Keri et Ray échangèrent des regards sceptiques, mais Keri hocha la tête. Keith poursuivit, hésitant : « Je voudrais intégrer l’école de police, mais j’ai attendu parce que je pense que je ne remplis pas encore les critères de condition physique. Je me demandais si je pourrais vous demander des conseils, quand vous en aurez fini avec ça, pour augmenter mes chances de réussite ?



— C’est tout ? demanda Keri en sortant une carte de visite. Appelez le géant que voici pour les conseils en matière de sport. Vous pouvez m’appeler si vous avez des questions sur l’aspect psychologique du travail. Une dernière chose ; s’il faut porter un badge avec votre nom au travail, faites figurer votre nom de famille. C’est plus intimidant. »



Sur ces mots, elle quitta la salle, laissant Ray s’occuper des menus détails. Il le méritait. Dans le couloir, elle envoya les captures d’écran de l’homme à Joanie Hart et aux Caldwell, leur demandant s’ils le reconnaissaient. Un instant plus tard, Ray émergea de la salle. Il avait l’air contrit. « Écoute, Keri. Je n’aurais pas du dire que tu te faisais une montagne de ce dossier. C’est évident qu’il se passe quelque chose de louche dans cette affaire.



— C’est une excuse, ça ? Parce que je n’ai pas entendu le mot « désolé ». Et puisqu’on y est, n’y a-t-il pas eu suffisamment de dossiers où j’ai été la seule à m’inquiéter, à raison, pour que tu me laisses le bénéfice du doute ?



— Oui, mais qu’en est-il de tous les dossiers où... » commença-t-il à dire, avant de se raviser à la moitié de sa phrase. « Je suis désolé.



— Merci », fit Keri en choisissant de passer outre la première partie de son commentaire pour ne retenir que la seconde.



Son téléphone vibra, et elle baissa les yeux avec enthousiasme. Mais au lieu d’un email du Collectionneur, c’était un message de Joanie Hart, bref et précis : « jamais vu ce type ».



Elle le montra à Ray, secouant la tête à l’apparente indifférence de cette femme pour le bien-être de sa fille. Puis le portable sonna. C’était Mariela Caldwell.



« Bonjour, Mme Caldwell. C’est l’agent Locke.



— Oui, Ed et moi avons regardé les photos que vous nous avez envoyées. On n’a jamais vu ce jeune homme. Mais Sarah m’a dit que selon Lanie, son petit copain avait un physique de rockeur. Je me demande si ça pourrait être lui ?



— C’est parfaitement possible, répondit Keri. Est-ce que Sarah a mentionné le nom de ce petit copain ?
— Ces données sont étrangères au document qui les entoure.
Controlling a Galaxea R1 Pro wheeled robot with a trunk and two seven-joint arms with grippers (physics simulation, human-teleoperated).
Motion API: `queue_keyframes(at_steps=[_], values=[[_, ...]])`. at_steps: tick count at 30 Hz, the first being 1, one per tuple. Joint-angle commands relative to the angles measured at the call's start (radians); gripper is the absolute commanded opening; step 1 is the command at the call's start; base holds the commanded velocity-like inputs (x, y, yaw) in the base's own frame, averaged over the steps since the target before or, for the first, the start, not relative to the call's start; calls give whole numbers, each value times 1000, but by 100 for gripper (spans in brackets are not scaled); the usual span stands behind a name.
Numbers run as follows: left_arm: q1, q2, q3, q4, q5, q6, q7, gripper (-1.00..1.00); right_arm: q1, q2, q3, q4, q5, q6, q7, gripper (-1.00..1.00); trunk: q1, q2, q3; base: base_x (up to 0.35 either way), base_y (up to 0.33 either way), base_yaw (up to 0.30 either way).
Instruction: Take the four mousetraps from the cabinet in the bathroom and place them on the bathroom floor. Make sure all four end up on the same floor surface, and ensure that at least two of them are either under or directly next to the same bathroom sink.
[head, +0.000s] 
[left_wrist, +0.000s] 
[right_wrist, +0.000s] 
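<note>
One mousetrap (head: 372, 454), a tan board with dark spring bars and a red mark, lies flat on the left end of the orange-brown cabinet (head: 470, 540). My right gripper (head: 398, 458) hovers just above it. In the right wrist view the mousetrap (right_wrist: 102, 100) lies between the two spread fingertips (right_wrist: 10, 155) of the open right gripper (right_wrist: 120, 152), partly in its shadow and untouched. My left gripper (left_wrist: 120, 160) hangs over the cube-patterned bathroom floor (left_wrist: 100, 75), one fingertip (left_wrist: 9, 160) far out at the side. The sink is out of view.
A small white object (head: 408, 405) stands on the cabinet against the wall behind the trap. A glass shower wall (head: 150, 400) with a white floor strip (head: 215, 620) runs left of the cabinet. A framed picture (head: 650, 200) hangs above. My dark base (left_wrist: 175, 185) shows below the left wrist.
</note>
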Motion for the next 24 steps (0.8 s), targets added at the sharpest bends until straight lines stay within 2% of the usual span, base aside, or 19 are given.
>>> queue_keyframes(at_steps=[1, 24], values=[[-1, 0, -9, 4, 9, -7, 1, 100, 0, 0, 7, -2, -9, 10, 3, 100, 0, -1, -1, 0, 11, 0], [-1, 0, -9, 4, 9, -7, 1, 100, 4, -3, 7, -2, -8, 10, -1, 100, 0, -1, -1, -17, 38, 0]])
— Oui, je suis à peu près sûre que c’est Dean. Je ne me souviens pas d’un nom de famille, je ne pense pas que Sarah le connaissait non plus.



— Ok, merci beaucoup, Mme Caldwell.



— Est-ce que ça vous sera utile ? demanda la femme d’un ton plein d’espoir, presque suppliante.



— C’est fort possible. Je n’ai pas encore d’informations nouvelles à vous donner. Mais je vous promets que nous faisons tout notre possible pour retrouver Sarah. J’essaierai de vous mettre à jour aussi souvent que possible.



— Merci, agent Locke. Vous savez, je n’ai réalisé qu’après votre départ que c’est vous qui avez retrouvé cette adolescente surfeuse, il y a quelques mois. Et je sais que, eh bien, avec votre fille... »



La voix de Mariela se brisa et elle s’interrompit, manifestement submergée par l’émotion.



« Tout va bien, Mme Caldwell, dit Keri en se concentrant pour ne pas perdre toute maîtrise.



— Je suis tellement désolée pour votre petite fille...



— Ne vous inquiétez pas de ça. Mon objectif est de retrouver votre fille. Et je vous promets que je vais investir chaque once de mon énergie dans ce but. Vous, essayez simplement de rester calme. Regardez une émission bête à la télé, faites une sieste, faites ce que vous pouvez pour ne pas perdre la tête. Nous, pendant ce temps, on s’en occupe.



— Merci », murmura Mariela Caldwell, la voix quasiment inaudible.



Keri raccrocha et regarda Ray, qui avait une expression inquiète.



« Ne t’inquiète pas, collègue, l’assura-t-elle. Je ne suis pas encore sur le point de perdre la boule. Maintenant, partons à la recherche de cette fille.